Mastering Reading and Writing CSV Files in Python

Mastering Reading and Writing CSV Files in Python

posted 13 min read

CSV stands for Comma-separated Values, a popular format for storing tabular data in a spreadsheet or database. Most of the time, people use databases for large amounts of data and spreadsheets for small amounts. But CSVs still have their places. They are simple and convenient. No drivers or special APIs are needed to use them. Python makes them even simpler with the CSV module. So, in this tutorial, I will be talking about the basic understanding of CSV files and how to read, parse, and write CSV files, with some advanced concepts of dealing with CSV efficiently. So, let's get started!

Understanding CSV Files

Overview of CSV File Format

A CSV is a text file that contains the data. Oftentimes, the first row in the file is a header, letting you know what the values represent, and the remaining lines contain the data. Here, each row represents a record in the database. Its plain text format makes it easy and nifty for the website developers to create it. Further, CSV files are also easy to import, and you can import the CSV file from a spreadsheet or a database.

CSV Format: Delimiters, Line Break, and Data Separation

In each row, the pieces of data are separated by commas known as delimiters. Also, you can use some other delimiters too based on the requirement, such as semicolon ';' tabs '\t' and pipe '|'. Alternatively, to separate the row or record, we need breaks or new lines, and this can be done by using the '\n' delimiter. Furthermore, there is no specific datatype, but you may mentally interpret the data as strings, dates, and numbers, and everything is represented as a string. Also, whenever we see two commas in a row, that means a piece of data is simply missing.

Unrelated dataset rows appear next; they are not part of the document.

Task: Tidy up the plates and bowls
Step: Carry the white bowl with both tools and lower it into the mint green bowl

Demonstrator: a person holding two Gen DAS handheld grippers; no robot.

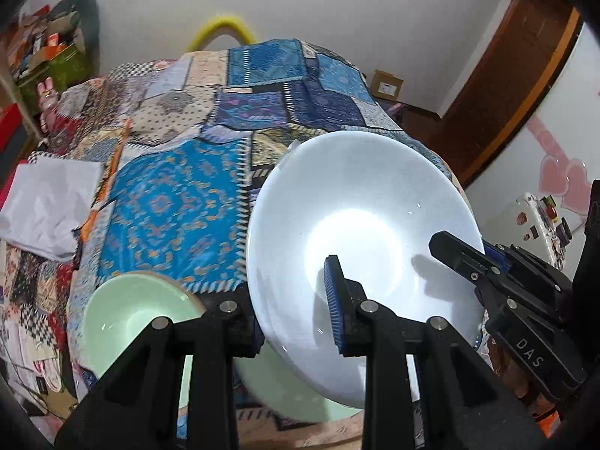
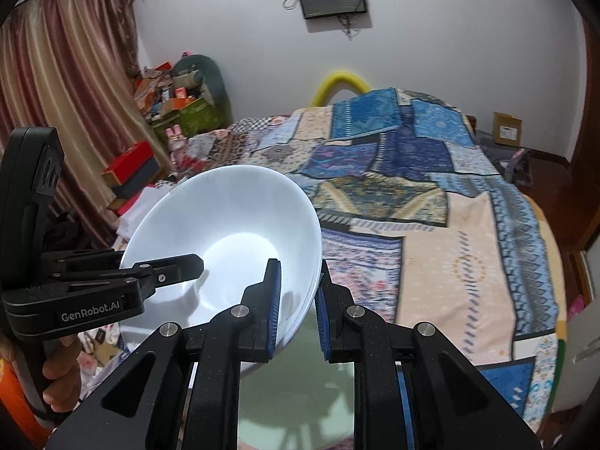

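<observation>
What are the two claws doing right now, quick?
Left gripper: closed on the rim of the white bowl.
Right gripper: closed on the opposite side of the same bowl's rim.

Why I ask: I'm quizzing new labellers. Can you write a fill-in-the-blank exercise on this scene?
1. The large bowl, clamped at its rim by the left tool and the right tool, is ___.
2. The smaller bowl beside it is pale ___.
3. The foam arch beyond the patchwork quilt is ___.

Missing words: white; green; yellow.
</observation>
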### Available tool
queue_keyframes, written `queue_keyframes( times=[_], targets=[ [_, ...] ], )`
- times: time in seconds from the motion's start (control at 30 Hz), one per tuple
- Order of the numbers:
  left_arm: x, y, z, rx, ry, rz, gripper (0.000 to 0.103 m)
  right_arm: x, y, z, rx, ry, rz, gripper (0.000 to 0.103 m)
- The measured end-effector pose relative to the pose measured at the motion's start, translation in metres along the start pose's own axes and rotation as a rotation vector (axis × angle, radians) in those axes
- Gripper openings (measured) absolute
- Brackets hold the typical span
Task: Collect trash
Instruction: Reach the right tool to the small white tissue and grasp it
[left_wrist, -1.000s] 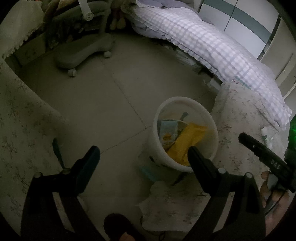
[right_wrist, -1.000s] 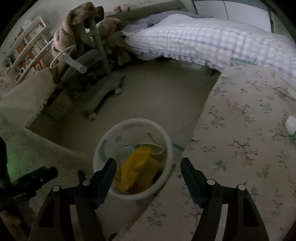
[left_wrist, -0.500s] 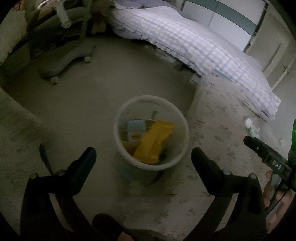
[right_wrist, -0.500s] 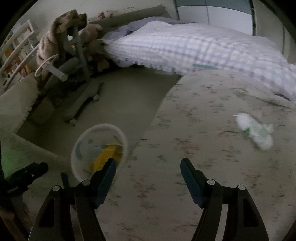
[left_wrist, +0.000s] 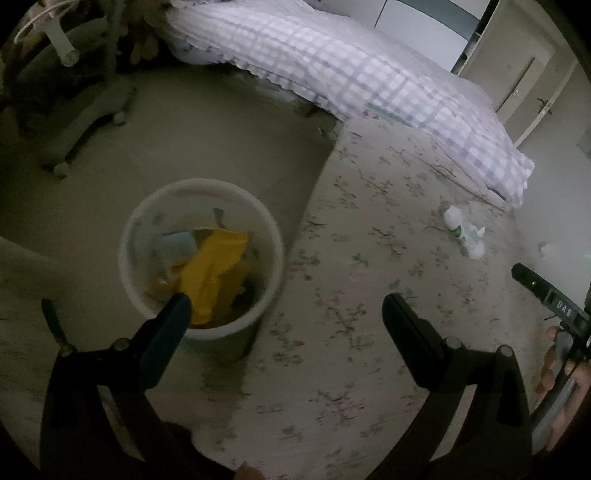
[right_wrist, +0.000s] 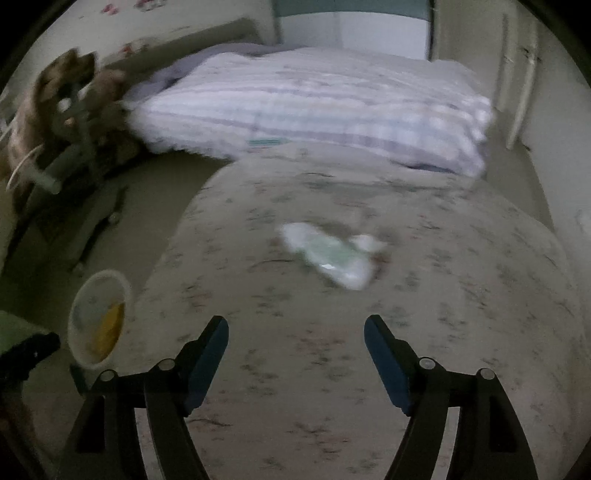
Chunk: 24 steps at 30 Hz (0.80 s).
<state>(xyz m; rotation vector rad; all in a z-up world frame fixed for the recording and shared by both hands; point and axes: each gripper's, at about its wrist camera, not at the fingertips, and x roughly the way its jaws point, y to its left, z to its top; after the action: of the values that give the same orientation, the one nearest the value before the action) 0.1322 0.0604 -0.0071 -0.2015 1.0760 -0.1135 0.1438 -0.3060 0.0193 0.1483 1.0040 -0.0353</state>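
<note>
A crumpled white-and-green wrapper (right_wrist: 328, 254) lies on the flowered bedsheet (right_wrist: 332, 369), well ahead of the right gripper (right_wrist: 295, 354), whose jaws are opening with nothing between them. The white bin (left_wrist: 201, 254) stands on the floor just beside the bed, a yellow bag (left_wrist: 214, 273) inside. The left gripper (left_wrist: 284, 314) hangs spread wide and empty, one finger over the bin's rim

1. The left wrist view looks steeply down between its own fingers, close above the white bin (left_wrist: 201, 258) at the bed's edge.
2. The right wrist view faces across the floral bedsheet (right_wrist: 332, 369).
3. Both share bin, sheet and checked quilt (left_wrist: 369, 77).
</note>
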Motion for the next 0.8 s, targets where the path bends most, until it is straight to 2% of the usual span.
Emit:
queue_keyframes(
  times=[0.3, 0.43, 0.6, 0.8],
  targets=[
    [0.024, -0.035, 0.003, 0.011, 0.035, 0.006, 0.102, 0.012, -0.046, 0.021, 0.091, 0.000, -0.068, 0.077],
    [0.032, -0.046, 0.006, 0.012, 0.020, 0.031, 0.102, 0.037, -0.055, 0.031, 0.144, 0.009, -0.050, 0.077],
    [0.047, -0.065, 0.008, 0.038, -0.019, 0.099, 0.102, 0.069, -0.061, 0.037, 0.193, 0.011, -0.035, 0.077],
    [0.062, -0.081, 0.013, 0.018, -0.029, 0.094, 0.102, 0.104, -0.070, 0.040, 0.261, 0.000, 0.002, 0.075]
  ],
)
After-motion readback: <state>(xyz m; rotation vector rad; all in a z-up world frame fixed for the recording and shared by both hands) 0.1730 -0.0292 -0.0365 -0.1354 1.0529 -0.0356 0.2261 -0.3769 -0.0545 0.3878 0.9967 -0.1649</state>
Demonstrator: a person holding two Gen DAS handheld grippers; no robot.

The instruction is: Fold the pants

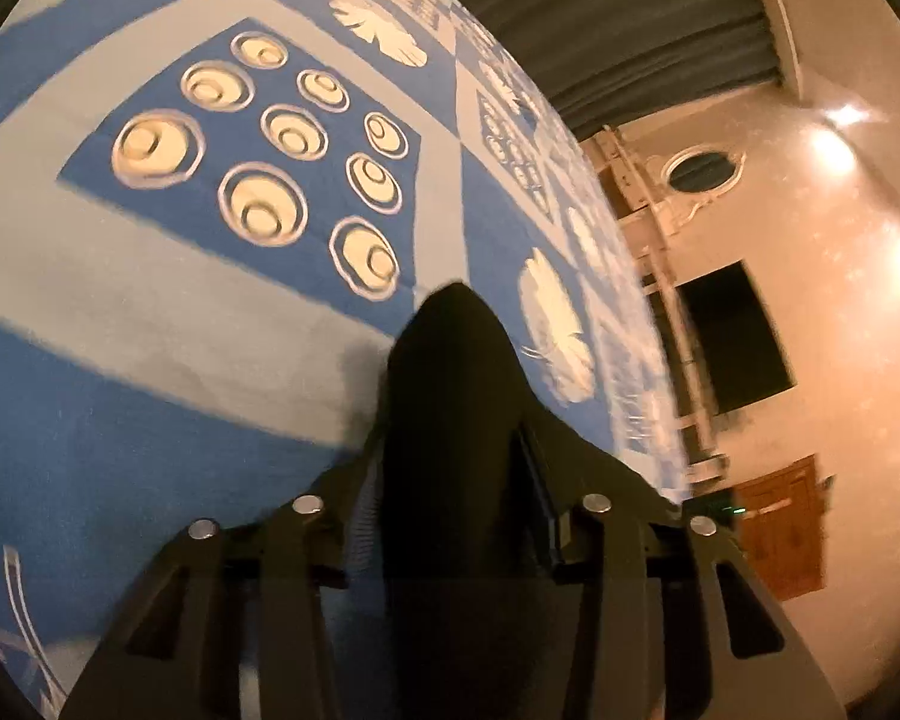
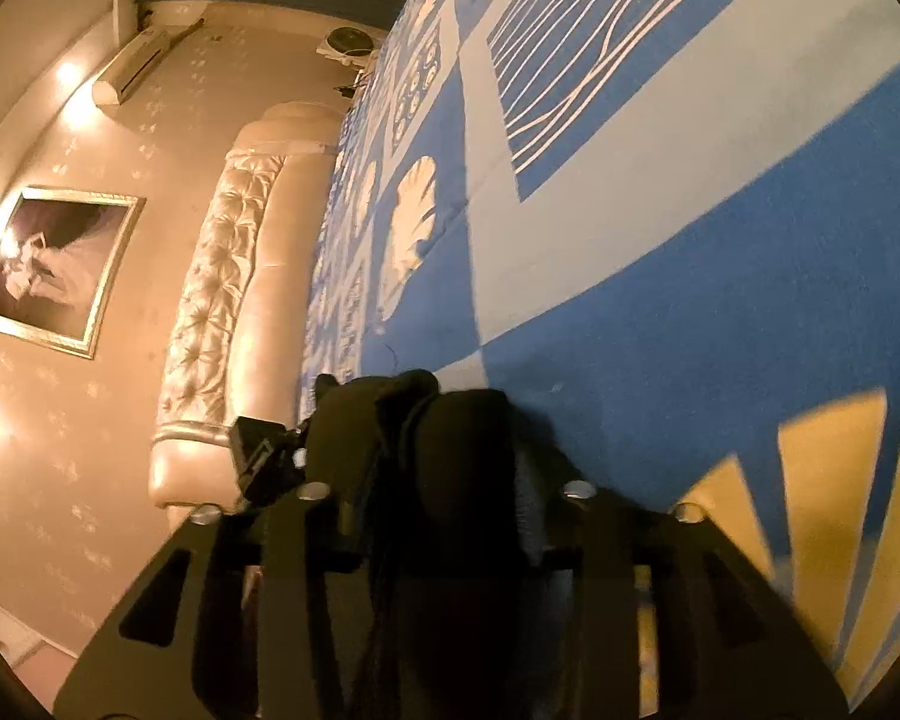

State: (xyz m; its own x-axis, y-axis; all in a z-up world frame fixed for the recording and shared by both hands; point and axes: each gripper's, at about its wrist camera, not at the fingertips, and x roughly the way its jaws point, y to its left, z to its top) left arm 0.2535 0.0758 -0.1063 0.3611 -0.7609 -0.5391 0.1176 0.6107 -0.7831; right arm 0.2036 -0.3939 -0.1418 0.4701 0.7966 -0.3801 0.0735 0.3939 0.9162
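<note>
Left wrist view: the left gripper (image 1: 450, 360) is seen from behind, its jaws closed narrowly on a bunched fold of the black pants (image 1: 444, 420), which fills the gap between them. The fold is held just above the blue and white bedspread (image 1: 150, 330), printed with ringed circles (image 1: 258, 138). A pale wall (image 1: 840, 300) is seen at the right.

Right wrist view: the right gripper (image 2: 450, 420) is likewise clamped on a dark wad of the pants (image 2: 402, 414), close over the same bedspread (image 2: 690, 330). A tufted headboard (image 2: 228, 300) and a framed picture (image 2: 60, 270) are shown at the left.
</note>
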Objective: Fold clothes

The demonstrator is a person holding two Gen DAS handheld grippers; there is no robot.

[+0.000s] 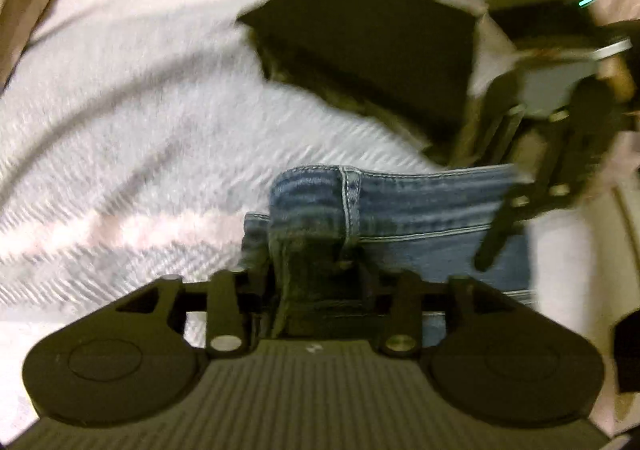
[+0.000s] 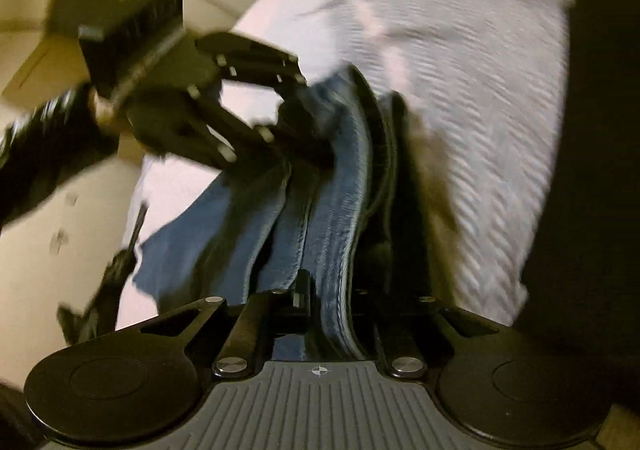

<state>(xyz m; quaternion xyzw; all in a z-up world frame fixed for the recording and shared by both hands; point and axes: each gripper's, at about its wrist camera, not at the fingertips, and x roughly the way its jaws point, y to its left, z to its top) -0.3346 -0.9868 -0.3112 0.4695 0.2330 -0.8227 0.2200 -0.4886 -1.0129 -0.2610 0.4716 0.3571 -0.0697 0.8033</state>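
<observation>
On the white textured bedspread (image 1: 132,97), the blue jeans (image 1: 408,217) lie bunched near the edge closest to the person; they serve as landmark here.

Beyond the jeans, further onto the bedspread, sits a dark folded item (image 1: 360,49), near but apart. To the right of the jeans the bedspread ends; pale wall and floor show there.

Right gripper (image 2: 340,282): jaws drawn together on a fold of jeans, several denim layers running up between the fingers. It holds the jeans' right side. Left gripper (image 1: 316,270): jaws partly apart, waistband bunch between them; blur hides whether the pads press, so grip uncertain.

Step in hand, as judged: gathering the jeans at two points for a fold. To do it well, left should close firmly on the waistband before any lift, both grips taking all layers, then carry together so the seam stays straight.

Room: wide bare bedspread lies left of the jeans, good for laying out. Right of them the bed edge is close; keep the denim from sliding off. Avoid dragging into the dark folded item.
</observation>
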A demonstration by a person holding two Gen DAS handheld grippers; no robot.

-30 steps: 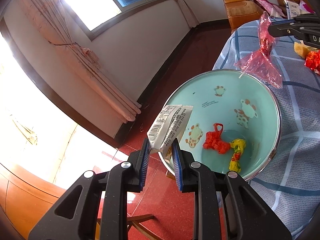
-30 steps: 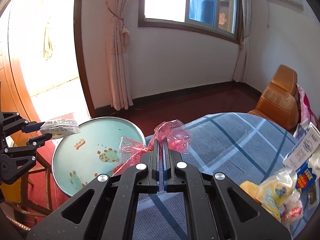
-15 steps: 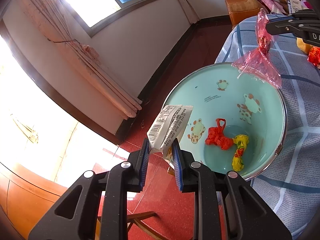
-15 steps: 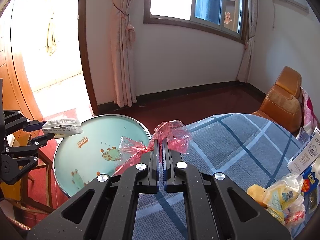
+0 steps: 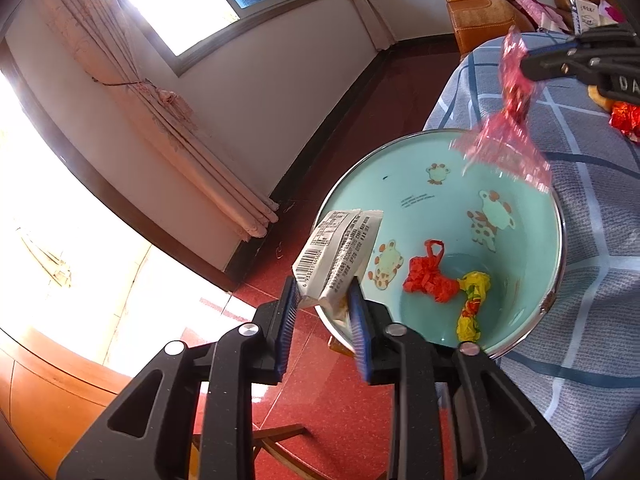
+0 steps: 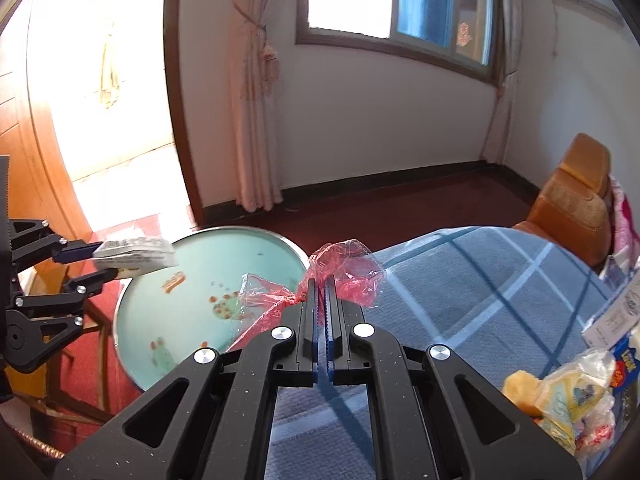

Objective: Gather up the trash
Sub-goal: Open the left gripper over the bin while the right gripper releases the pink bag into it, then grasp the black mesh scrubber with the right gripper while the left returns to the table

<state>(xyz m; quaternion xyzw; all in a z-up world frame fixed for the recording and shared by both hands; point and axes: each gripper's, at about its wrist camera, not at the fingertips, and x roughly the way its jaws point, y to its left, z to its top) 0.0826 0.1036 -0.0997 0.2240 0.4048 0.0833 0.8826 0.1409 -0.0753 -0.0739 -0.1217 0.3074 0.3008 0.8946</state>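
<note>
Trash: white packet (image 5: 338,256) pinched between left gripper (image 5: 322,296) fingers, held at near rim of basin (image 5: 560,240). Red bag (image 6: 344,270) clamped in pressed-together fingers of right gripper (image 6: 320,284), hanging over basin's far edge beside bench (image 6: 480,280). Inside basin: crumpled red scrap (image 5: 428,278) touching yellow scrap (image 5: 472,304). More wrappers (image 6: 568,396) piled on bench at right.
</note>
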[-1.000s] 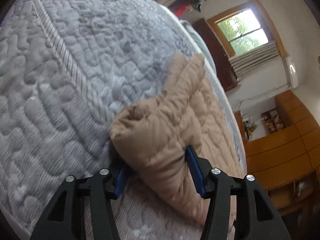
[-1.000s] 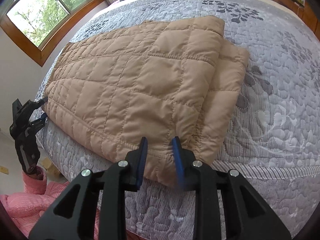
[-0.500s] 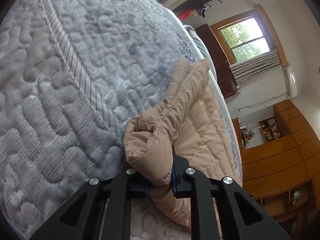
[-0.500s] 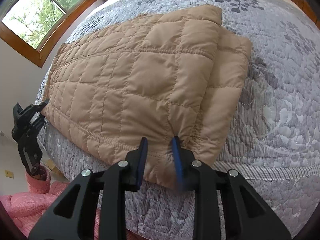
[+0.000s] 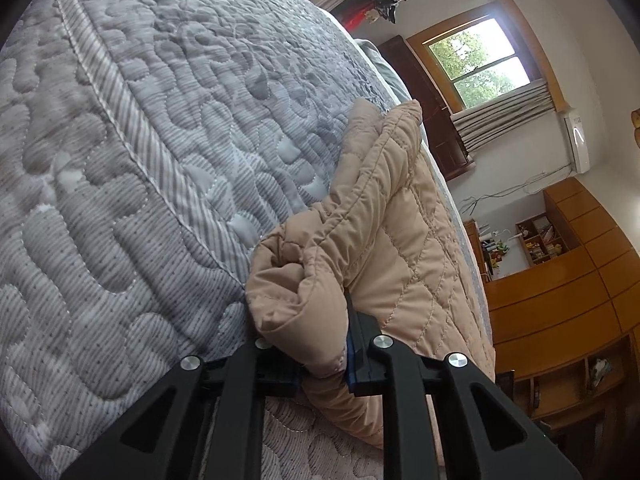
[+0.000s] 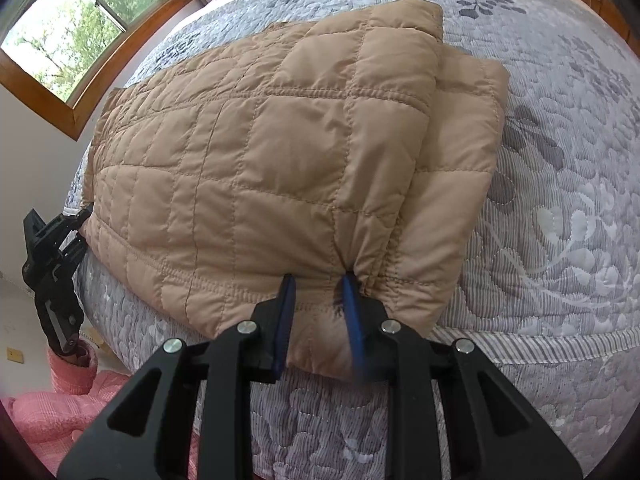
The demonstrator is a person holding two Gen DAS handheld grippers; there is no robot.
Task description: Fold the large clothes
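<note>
A tan quilted jacket lies folded lengthwise on the grey quilted bed, its near hem at the bed's edge. My right gripper is shut on that hem, its blue pads pinching a thick bunch of fabric. My left gripper is shut on the rolled far corner of the jacket. The left gripper also shows in the right wrist view, at the bed's left edge, touching the jacket's corner.
A pink padded garment lies on the floor at lower left. Windows stand behind the bed. Wooden cabinets and shelves line the far wall. The bed's edge seam runs past the left gripper.
My left gripper has closed on the jacket's corner and bunched it. My right gripper has pushed onto the hem, which now puckers between its pads.
</note>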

Note: Remember, data is separated by commas because this is a text file, and no datatype is defined with the values.

Different Variations of CSV File

CSV is a plain text file that is widely used for storing and exchanging data, but it has multiple variations based on the distinct delimiters used in the data. The popularity of each variation depends on the needs of the software application involved and the specific use case of the user preference. Let's discuss some of them:

1. TSV known as Tab-Separated value as the name defines is like a CSV file, but it uses tabs to separate the data instead of commas. It is mostly preferred to use when the data itself contains commas, therefore tabs are used to reduce conflict.

EMPLOYEE_ID \t FIRST_NAME \t LAST_NAME \t EMAIL \t PHONE_NUMBER
198 \t Donald \t OConnell \t DOCONNEL \t 650.507.9833  

2. DSV known as Delimiter-separated values used to define the custom delimiters other than commas and tabs. It allows the developer to create its own delimiters like pipe '|' or semicolon ';' for separating the data. Furthermore, it is preferred in the case where commas and tabs are not suitable.

EMPLOYEE_ID | FIRST_NAME | LAST_NAME | EMAIL | PHONE_NUMBER 
198 | Donald | OConnell | DOCONNEL | 650.507.9833  

Reading CSV Files

Overview of Python's Built-in 'CSV' Module

We can parse the CSV data using the list comprehension, but sometimes data contains multiple values for example, in books CSV files, there can be multiple authors' names separated by commas, so splitting on commas would split those authors' names. Therefore, handling problems like this is one of the many reasons why you should use the CSV module. Python provides us with the CSV module for performing the file handling operations in CSV format. To perform the operations, you must import the library of CSV.

Reading Data from a CSV File: Using the 'csv.reader()' Function.

1. Import CSV library First, import the CSV module that provides the functionality of reading and writing the CSV file.

import csv  

2. Open the CSV file: Use the open() function to open the file. Then, provide the path of the file with the mode of reading 'r' as we are performing reading operations.

3. Create the CSV Reader Function: After opening the file, use a csv.reader() function to parse the CSV data from the file by passing the file as an argument. Then, save the data into the object name as csv_content.

4. Iterate over Record: Use for loop for performing iteration over all the csv records and then print each record separately.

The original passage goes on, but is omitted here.